:: Information provided

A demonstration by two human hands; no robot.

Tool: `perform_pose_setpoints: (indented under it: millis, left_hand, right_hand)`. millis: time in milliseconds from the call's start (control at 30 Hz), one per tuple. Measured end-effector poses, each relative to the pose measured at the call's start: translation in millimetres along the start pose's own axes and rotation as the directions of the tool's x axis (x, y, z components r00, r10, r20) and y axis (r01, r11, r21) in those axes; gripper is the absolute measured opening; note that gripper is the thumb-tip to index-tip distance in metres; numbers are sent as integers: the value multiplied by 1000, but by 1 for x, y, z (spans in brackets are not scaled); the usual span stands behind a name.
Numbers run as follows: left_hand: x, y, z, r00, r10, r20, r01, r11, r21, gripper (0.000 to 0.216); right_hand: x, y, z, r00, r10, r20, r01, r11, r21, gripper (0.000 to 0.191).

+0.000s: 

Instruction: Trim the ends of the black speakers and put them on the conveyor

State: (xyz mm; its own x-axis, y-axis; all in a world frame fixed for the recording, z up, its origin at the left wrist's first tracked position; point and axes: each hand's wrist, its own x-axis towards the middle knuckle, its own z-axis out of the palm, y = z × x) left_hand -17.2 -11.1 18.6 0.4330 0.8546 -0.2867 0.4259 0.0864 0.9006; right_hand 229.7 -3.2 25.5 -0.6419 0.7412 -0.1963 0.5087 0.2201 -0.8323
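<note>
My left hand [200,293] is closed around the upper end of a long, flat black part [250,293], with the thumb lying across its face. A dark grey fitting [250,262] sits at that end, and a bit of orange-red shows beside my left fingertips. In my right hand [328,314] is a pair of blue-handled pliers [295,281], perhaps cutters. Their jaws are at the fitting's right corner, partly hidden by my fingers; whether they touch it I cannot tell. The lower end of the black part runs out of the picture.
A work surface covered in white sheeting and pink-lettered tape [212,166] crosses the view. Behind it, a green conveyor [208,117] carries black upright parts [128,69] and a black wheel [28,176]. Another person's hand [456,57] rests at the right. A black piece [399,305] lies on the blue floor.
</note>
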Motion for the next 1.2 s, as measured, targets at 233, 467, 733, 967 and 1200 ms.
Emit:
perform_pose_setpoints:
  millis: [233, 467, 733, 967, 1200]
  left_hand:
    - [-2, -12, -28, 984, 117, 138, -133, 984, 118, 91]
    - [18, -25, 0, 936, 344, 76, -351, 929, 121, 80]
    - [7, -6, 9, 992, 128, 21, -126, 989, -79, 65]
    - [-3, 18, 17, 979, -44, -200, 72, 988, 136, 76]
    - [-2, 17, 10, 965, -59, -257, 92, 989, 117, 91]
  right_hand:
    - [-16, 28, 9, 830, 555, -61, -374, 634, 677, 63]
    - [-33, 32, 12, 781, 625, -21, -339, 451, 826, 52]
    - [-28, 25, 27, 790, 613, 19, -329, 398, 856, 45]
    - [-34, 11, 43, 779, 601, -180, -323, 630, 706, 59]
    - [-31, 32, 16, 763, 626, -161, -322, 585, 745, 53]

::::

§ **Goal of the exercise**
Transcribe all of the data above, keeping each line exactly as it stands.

§ **Answer to this problem**
A demonstration by two human hands; no robot.

Tool: `perform_pose_setpoints: (indented under it: millis, left_hand, right_hand)`. millis: time in milliseconds from the call's start (control at 30 Hz), one per tuple. Measured end-effector poses, each relative to the pose measured at the call's start: translation in millimetres along the start pose's own axes and rotation as the directions of the tool's x axis (x, y, z components r00, r10, r20) and y axis (r01, r11, r21) in those axes; gripper is the absolute measured opening; note that gripper is the thumb-tip to index-tip distance in metres; numbers are sent as integers: the value multiplied by 1000, but by 1 for x, y, z (spans in brackets are not scaled); the usual span stands behind a name.
Numbers run as follows: left_hand: x, y, z, r00, r10, r20, r01, r11, r21, gripper (0.000 to 0.216); right_hand: x, y, z, r00, r10, r20, r01, r11, r21, gripper (0.000 to 0.191).

+0.000s: 

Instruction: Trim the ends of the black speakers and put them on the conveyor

State: (xyz mm; its own x-axis, y-axis; all in a world frame fixed for the recording, z up, its origin at the left wrist's first tracked position; point and axes: each hand's wrist, its own x-axis towards the middle knuckle, its own z-axis out of the palm, y = z × x) left_hand -17.2 -11.1 18.6 0.4330 0.8546 -0.2867 0.4259 0.0864 0.9006; right_hand 229.7 -3.2 25.5 -0.6419 0.7412 -0.1963 0.5087 0.2201 -0.8323
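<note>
My left hand [200,293] is closed around the upper end of a long, flat black part [250,293], with the thumb lying across its face. A dark grey fitting [250,262] sits at that end, and a bit of orange-red shows beside my left fingertips. In my right hand [328,314] is a pair of blue-handled pliers [295,281], perhaps cutters. Their jaws are at the fitting's right corner, partly hidden by my fingers; whether they touch it I cannot tell. The lower end of the black part runs out of the picture.
A work surface covered in white sheeting and pink-lettered tape [212,166] crosses the view. Behind it, a green conveyor [208,117] carries black upright parts [128,69] and a black wheel [28,176]. Another person's hand [456,57] rests at the right. A black piece [399,305] lies on the blue floor.
</note>
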Motion for the next 1.2 s, as measured, targets at 233, 467, 733, 967 and 1200 ms.
Emit:
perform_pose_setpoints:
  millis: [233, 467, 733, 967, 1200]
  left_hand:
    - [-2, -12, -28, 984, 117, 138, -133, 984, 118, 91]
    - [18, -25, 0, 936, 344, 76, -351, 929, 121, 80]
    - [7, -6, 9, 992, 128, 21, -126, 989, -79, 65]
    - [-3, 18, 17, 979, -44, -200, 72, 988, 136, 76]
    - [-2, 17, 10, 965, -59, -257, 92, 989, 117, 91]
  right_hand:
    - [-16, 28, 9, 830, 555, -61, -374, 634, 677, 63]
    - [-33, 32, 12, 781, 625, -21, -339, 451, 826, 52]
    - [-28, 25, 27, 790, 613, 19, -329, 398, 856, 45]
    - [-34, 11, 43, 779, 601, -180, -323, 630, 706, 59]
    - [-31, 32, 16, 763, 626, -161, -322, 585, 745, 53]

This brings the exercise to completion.